И хотя Элизабет долго – целый месяц – планировала нападение, она не учла, во что оно может ей обойтись. Она готова была сидеть в карцере, в этой дыре величиной с чулан, готова была к косым взглядам других заключенных, даже готова была делить камеру с женщиной, убившей родную дочь. Но лишиться уроков поэзии – к этому она оказалась не готова.
И вот теперь, в лазарете, Элизабет оплакивает свою утрату. Во рту набухают обрывки фраз, которыми хочется плеваться, острые осколки любви. Что она любила? Ксерокопии, их запах, и какие они были на ощупь, когда она несла их сто четыре шага, сквозь вечер, по желтой полосе, до двери класса, куда пускали только четырнадцать заключенных. Четырнадцать – теперь она не входит в их число. Капельку зубной пасты в одном месте на стене, которую она лизала перед уходом на занятия, – суеверная примета, единственный ее ритуал, сродни молитве. Мятную искорку во рту, разраставшуюся в комок света, из которого она целый час потом лепила слова, когда отвечала на вопросы или читала стихи, запечатленные у нее на языке. Преподавателей – двоих сердобольных мужчин, школьных учителей, которым стыдно было смотреть на желтую полосу, потому что им не надо было по ней ходить. Носить сигнализацию на ремне им тоже, кажется, было стыдно. Черная коробочка со шнурком, только дерни – и все, что у Элизабет на сердце, прокатится по коридорам оглушительным пульсом, на который тут же сбежится вся охрана. Как же неловко было учителям за эту власть, свисавшую у них с пояса, за возможность предать Элизабет, оглушить ее в любую минуту ее же контрабандными иллюзиями.

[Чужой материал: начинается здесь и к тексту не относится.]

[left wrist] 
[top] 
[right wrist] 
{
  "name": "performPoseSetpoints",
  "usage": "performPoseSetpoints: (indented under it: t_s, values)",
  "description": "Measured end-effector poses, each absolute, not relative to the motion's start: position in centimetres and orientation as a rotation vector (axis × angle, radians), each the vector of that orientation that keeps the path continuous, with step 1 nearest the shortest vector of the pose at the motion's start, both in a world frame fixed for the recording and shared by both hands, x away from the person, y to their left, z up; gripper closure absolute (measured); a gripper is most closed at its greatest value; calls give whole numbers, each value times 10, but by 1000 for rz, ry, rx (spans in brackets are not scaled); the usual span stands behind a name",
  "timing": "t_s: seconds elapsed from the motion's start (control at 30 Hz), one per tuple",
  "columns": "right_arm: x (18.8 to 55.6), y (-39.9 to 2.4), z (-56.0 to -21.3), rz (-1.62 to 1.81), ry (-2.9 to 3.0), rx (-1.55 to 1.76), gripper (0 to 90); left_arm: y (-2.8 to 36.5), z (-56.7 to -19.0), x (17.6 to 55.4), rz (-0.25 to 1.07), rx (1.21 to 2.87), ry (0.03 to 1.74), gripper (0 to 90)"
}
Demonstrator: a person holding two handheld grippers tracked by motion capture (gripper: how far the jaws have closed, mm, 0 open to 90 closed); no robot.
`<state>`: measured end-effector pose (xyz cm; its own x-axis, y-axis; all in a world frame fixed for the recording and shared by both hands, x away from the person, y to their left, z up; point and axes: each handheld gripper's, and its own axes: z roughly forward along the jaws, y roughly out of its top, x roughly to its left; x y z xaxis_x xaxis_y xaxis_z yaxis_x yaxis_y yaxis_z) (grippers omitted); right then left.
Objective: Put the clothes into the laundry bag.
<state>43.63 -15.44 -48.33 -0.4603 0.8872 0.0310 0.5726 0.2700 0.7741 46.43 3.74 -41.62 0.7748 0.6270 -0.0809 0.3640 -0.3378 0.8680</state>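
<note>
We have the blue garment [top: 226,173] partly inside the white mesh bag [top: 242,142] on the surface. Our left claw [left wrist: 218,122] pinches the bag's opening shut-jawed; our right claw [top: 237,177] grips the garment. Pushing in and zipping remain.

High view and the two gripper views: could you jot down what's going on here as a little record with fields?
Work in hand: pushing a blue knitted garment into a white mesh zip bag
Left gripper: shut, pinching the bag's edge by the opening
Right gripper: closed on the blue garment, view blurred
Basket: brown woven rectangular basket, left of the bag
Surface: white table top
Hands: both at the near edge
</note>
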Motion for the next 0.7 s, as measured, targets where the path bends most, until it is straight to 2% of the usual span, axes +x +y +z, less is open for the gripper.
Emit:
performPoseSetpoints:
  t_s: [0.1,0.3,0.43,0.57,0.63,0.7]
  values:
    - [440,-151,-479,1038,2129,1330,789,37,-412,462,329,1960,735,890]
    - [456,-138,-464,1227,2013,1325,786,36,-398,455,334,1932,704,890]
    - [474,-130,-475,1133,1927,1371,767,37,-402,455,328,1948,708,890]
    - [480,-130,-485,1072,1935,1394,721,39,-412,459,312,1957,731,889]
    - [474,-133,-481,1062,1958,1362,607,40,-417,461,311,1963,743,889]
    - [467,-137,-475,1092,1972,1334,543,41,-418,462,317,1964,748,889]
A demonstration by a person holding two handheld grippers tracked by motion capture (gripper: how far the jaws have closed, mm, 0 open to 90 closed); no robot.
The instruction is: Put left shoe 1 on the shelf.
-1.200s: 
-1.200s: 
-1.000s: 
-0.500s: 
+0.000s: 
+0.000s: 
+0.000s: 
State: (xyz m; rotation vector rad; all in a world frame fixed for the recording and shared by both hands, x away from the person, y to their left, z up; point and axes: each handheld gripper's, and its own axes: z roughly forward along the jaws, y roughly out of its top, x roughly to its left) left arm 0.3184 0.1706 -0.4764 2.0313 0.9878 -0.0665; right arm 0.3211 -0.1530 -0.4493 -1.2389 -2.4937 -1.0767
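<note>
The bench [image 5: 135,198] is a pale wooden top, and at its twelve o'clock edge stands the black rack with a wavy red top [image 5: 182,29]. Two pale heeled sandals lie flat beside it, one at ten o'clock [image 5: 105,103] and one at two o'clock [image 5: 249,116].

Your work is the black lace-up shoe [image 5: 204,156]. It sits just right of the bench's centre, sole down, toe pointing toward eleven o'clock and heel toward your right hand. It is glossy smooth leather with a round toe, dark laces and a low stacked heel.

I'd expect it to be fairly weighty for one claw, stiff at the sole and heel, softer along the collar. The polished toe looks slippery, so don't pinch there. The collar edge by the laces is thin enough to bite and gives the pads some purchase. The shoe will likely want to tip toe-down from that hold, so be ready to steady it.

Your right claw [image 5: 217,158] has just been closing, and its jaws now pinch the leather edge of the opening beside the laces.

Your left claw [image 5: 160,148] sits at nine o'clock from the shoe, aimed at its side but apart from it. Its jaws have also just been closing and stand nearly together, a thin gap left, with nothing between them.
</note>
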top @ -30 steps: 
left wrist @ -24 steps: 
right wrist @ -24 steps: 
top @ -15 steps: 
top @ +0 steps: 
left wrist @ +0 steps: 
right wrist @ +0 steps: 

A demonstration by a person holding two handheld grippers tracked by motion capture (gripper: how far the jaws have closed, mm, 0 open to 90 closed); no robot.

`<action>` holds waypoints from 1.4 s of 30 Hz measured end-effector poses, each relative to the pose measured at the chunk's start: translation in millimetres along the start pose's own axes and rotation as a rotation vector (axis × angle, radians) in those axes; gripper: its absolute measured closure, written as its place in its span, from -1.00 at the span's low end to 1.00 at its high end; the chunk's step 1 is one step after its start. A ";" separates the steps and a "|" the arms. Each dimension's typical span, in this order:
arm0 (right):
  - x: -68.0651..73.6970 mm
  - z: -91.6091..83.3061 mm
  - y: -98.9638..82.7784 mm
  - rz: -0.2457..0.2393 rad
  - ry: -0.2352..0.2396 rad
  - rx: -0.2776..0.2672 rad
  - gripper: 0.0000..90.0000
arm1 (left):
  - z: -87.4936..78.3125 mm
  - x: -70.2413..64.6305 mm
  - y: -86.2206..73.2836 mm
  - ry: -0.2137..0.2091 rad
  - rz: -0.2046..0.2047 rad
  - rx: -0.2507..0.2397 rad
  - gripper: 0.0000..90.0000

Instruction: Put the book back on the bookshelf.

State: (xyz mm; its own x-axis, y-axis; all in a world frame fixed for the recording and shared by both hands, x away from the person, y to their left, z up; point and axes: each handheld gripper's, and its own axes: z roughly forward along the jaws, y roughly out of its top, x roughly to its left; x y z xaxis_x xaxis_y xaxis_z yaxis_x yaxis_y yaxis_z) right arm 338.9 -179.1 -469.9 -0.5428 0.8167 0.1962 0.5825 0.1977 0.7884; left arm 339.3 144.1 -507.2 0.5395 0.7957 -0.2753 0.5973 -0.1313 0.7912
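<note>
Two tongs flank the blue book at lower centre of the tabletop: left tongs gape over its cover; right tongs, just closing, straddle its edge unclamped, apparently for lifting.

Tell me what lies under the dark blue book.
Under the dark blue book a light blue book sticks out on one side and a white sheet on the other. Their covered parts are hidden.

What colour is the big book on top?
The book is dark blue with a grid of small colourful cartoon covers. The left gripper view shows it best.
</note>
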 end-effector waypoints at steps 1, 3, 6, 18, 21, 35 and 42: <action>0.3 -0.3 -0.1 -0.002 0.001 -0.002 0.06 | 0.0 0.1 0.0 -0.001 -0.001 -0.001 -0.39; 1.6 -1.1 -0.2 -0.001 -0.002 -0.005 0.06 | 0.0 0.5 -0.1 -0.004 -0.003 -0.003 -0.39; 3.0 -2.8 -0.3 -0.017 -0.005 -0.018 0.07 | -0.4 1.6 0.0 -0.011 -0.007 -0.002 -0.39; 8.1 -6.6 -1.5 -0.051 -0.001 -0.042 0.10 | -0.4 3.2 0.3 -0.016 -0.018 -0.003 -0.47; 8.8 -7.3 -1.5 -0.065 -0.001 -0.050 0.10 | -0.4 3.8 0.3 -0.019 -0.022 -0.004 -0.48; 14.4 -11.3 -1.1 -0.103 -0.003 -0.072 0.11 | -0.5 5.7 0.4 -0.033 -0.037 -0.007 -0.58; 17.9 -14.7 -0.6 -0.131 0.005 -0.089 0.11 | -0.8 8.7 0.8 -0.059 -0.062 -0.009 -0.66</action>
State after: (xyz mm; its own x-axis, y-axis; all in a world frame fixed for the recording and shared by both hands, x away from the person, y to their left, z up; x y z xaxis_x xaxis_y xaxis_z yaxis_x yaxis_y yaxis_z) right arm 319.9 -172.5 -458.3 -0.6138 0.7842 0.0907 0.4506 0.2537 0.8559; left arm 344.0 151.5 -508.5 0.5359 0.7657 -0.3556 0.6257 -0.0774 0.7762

Она ведь и правда жила иллюзиями. Теперь она это знает. Она считала, что учеба – это частичка ее самой, что ее саму нельзя у нее же отнять.
Но все эти слова не уместились бы в одной уродливой зашторенной комнатке, хоть капеллан и спросил. Он снова тут. Прошел, кажется, еще один день, и капеллан смотрит на Элизабет. Он ждет ответа, но в его лысой голове не уместится вся ее злоба и любовь.